From Cyprus Mail: Divers banned from major underwater attraction
ONE OF the world’s top ten wreck dives, the Zenobia, which lies just off the Larnaca coast, is now off limits after a controversial decision by the port authorities which has enraged divers.
“It’s going to cripple every single dive school. The Zenobia is the one place that pulls divers in,” said Alex Dimitriou who is just about to set up a diving school in Cyprus.
The Zenobia sits at a depth of 42 metres on the seabed with the top lying at 15 metres making it accessible to novices yet still challenging to advanced divers.
The 12,000 tonne 178-metre long ferry sank in 1980, taking with it some 1,000 lorries, industrial machinery and other cargo.
Divers can see vending machines, sinks and even unbroken eggs, all well preserved because conditions allow for a slow corrosion.
“It’s like no other wreck,” Dimitriou said.
But port authorities decided to ban diving in port waters for “legal reasons”, port authorities’ general director Yiannakis Kokkinos said.
Kokkinos said that the family of a woman who died while diving in 2010 were “considering legal action against port authorities because they consider us responsible for her death”.
Catherine Vicar, 33, was found unconscious in the engine room of the Zenobia shipwreck in October 2010.
She had separated from her group and ran out of oxygen while underwater.
“Look, diving can be dangerous if people do not follow safety precautions and that accident was very unfortunate. But in my years of diving in Zenobia, there were four deaths that I know of even though thousands dive each year. Compare that to some 15 who have died off Cape Greco,” a diving instructor told the Sunday Mail on condition of anonymity.
The instructor said that there were a number of safety precautions in place including extra air tanks six metres down and rails to hold on during decompression stops.
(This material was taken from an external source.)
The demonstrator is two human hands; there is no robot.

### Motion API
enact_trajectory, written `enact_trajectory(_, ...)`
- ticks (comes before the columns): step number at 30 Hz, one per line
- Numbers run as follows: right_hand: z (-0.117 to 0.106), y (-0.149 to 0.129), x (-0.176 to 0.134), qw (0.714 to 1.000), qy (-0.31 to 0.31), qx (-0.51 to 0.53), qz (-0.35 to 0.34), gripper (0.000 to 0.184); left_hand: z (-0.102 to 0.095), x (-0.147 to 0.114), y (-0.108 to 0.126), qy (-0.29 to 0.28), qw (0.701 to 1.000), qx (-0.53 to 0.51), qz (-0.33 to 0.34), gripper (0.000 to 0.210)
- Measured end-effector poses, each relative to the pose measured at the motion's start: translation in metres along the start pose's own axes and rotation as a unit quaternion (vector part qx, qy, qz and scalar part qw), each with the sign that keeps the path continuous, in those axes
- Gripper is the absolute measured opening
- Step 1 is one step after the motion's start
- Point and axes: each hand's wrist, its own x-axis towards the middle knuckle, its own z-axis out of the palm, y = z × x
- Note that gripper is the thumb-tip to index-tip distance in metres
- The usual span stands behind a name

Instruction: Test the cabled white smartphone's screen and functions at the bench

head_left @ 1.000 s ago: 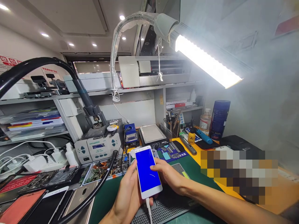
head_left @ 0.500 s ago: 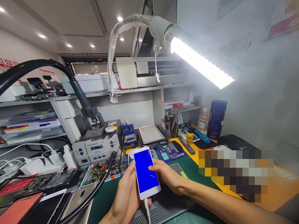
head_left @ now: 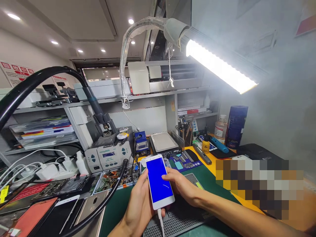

But the instructor thought banning diving outright was “extremely arbitrary”.
“You know that bull that killed that worker the other day? Are we going to ban bulls now?” he said referring to an accident earlier this week when a bull attacked and killed a farm worker.
The head of the Cyprus Dive Centre Association, Andy Varoshiotis, agreed.
“If there is an accident on the highway, are you going to ban driving?”
Larnaca mayor, Andreas Louroudjiadis said the port authorities’ decision was “rushed (and arbitrary) and I am being careful in using these words with this specific meaning”.
“It reminds me of this thing we say that when we can’t regulate something, we simply ban it,” Louroudjiadis said.
Head of the Cyprus Tourism Organisation Alecos Orountiotis said that port authorities had not actually consulted them and that he had been “informed by the press”.
The CTO had also paid around €50,000 to pay four ships to be sunk in other spots, including Paphos, Paralimni and Limassol in order to promote marine tourism such as diving, Orountiotis said.
He said that he did not know what would happen to those plans now.
“Sea sports bring in some €150 million in tourist revenue each year: it’s a huge product,” Varoshiotis said.
But the head of port authorities, Chryssis Prentzas said they had no choice but to ban diving in port waters.
“Until those interested get the necessary licences, port authorities will not allow diving,” Prentzas said.
“It’s the Cyprus Port Authorities’ (CPA) social obligation to ensure all members of the public who do this will do so within the context of health and safety,” Prentzas said.
CPA have evoked legislation dating back to 1973 and says that anyone swimming or diving anywhere that falls within its jurisdiction (three nautical miles) needs a licence, Varoshiotis said.
“Are swimmers bathing in the beaches going to apply for a licence too?” Varoshiotis said.
He said Prentzas promised that he would come back to them on Tuesday with more information on what the licence will involve and whether the ban will remain or not.
And while the dive centre association got a letter from the CPA informing them of the ban only on February 20, one specific diving school got a letter almost six months ago in September. They said they had sent five letters asking how they could get a licence and were “ignored”.
CPA’s Kokkinos said that the creation of a legal framework to regulate was lacking and the ban was an interim compromise.
In the meantime, it is not clear how licences will be issued.
“I really hope I get to do the dive,” said 30-year old recreational diver Ken Nicolson. “I recently roped my girlfriend into doing a diving course just so we could do the Zenobia together. It’s pretty much the only decent dive in Cyprus,” he said.
News of the ban is already being discussed online in diving forums.
“That’s Cyprus off the list until they sort the mess out!” one British diver said online.